Hello – welcome to 2019. Because it is 2019, we really have to ask: Can you trademark a hashtag?
In the world of Instagram fame and viral tweets, creatives need to know whether or not their unique hashtags can count as intellectual property and whether or not that property can be properly trademarked. With a bit of guidance form Erica DiAngelo from DiAngelo Law, we found out that YES, you absolutely can trademark your unique hashtags. The difference here is that other people are still able to use the hashtag even though you own it.

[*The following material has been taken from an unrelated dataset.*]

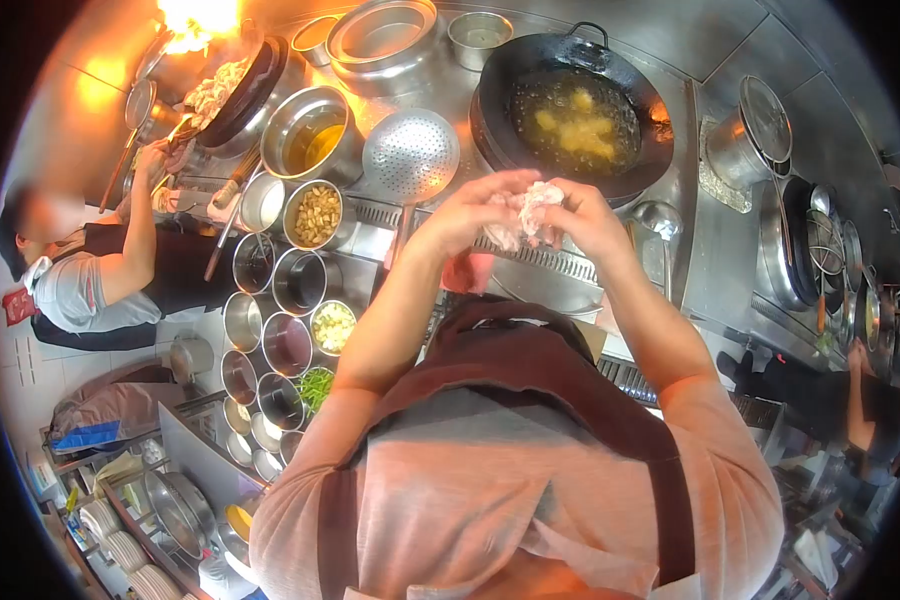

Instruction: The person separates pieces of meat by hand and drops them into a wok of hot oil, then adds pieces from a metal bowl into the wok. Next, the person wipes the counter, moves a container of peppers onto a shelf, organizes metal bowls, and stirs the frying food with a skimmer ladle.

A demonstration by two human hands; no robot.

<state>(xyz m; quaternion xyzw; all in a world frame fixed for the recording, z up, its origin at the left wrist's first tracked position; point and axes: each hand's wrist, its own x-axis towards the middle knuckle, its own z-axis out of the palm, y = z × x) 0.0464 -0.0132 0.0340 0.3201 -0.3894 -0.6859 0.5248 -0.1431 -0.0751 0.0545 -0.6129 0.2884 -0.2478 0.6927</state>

Hashtags and Trademarking: The Details
Hashtags are now searchable tools that people use on social media. Ideally, you would want people to use them all the time if it was synonymous with your brand. To qualify for a trademark of your hashtag, it must be used to directly identify a product or service. If you qualify, you can protect yourself from the infringement of other entities on your hashtag and prevent them from impersonating your brand. As stated, others are still free to use your hashtag reasonably on social media.
As an example, our company My Clone Solution provides an array or lead generation services. Because the phrase “lead gen” is descriptive in nature, it could not qualify for trademarking. Whereas if My Clone Solution offered a service called the “Super Lead Solution,” we could trademark it because it describes a specific service we offer.
The Golden Rules for trademarking your hashtag are to make sure that it actually works for your business. Make sure that it is not too generalized or descriptive. Again, these are general guidelines for trademarking. We always recommend seeking out a local expert for all your trademarking needs.
If you have a brand, company or service that you want people to identify, then you most likely need a trademark. Before filing a trademark, you need to make sure you have a name that could actually be registered.
First, you want to make sure nobody else has the same name or logo that you plan on using. If someone else owns it, or something similar, forget about it. You don’t want to have your application end up in refusal. The next thing to keep in mind is whether or not your name is specifically geographic or descriptive in nature. Often times if a brand is over localized the trademark office will deny your application. After you’ve made sure that your name or logo is unique to your company and the name is reasonable, you may want to consult with a trademark attorney to tie up any loose ends for your brand.
If you’ve gotten professional approval, it’s time to visit the USPTO website and begin your filing!
You will need to fill out the general application about your business, services, and logo. The next step will be to identify which international class your trademark falls into. If your trademark falls into multiple classes, the application fees will vary accordingly.
There isn’t an automated process that approves or denies your submission. There is a trademark examiner who physically examines your brand. They may be very particular in how you define your products and services.
Once you’ve submitted your application for trademarking, you are not able to go back and broaden the categories that your trademark can serve. Make sure to have your ID of Goods correct from the start. The process of getting your trademark approved or denied takes around four months. If you fail to meet all the requirements and receive a refusal, you may find yourself spending 6 to 8 months just to get your brand trademarked.
Conclusion: Maximize Your Budget and Lean on the Experts
When it comes to the products and services your trademark can represent, there are strategies available to maximize your budget when it comes time to file. That’s why it’s a good idea to do your research before you start your application. We highly recommend that you consult a patent or copyright attorney to make sure you’re getting the most out of your new registration.
People have called My Clone Solution the swiss army knife of business, and we’ve earned that title for a reason. But, a swiss army knife is not going to help you cut down a whole tree, but it’ll definitely get you started. That’s what we do. We understand that My Clone Solution isn’t an expert on trademark law, which is why we’re so delighted that Erica DiAngelo could join us. A repeated theme here is to seek out expert counsel since every trademark situation is different.
Watch our videos. Do your research. Consult an expert.
On this edition of Google My Business, we’re joined by Erica DiAngelo of DiAngelo Law.DiAngelo Law focuses on intellectual property and contract law in Tampa, Florida. Her firm is well-versed in all areas of business law, and has a special passion for helping clients in the tech industry.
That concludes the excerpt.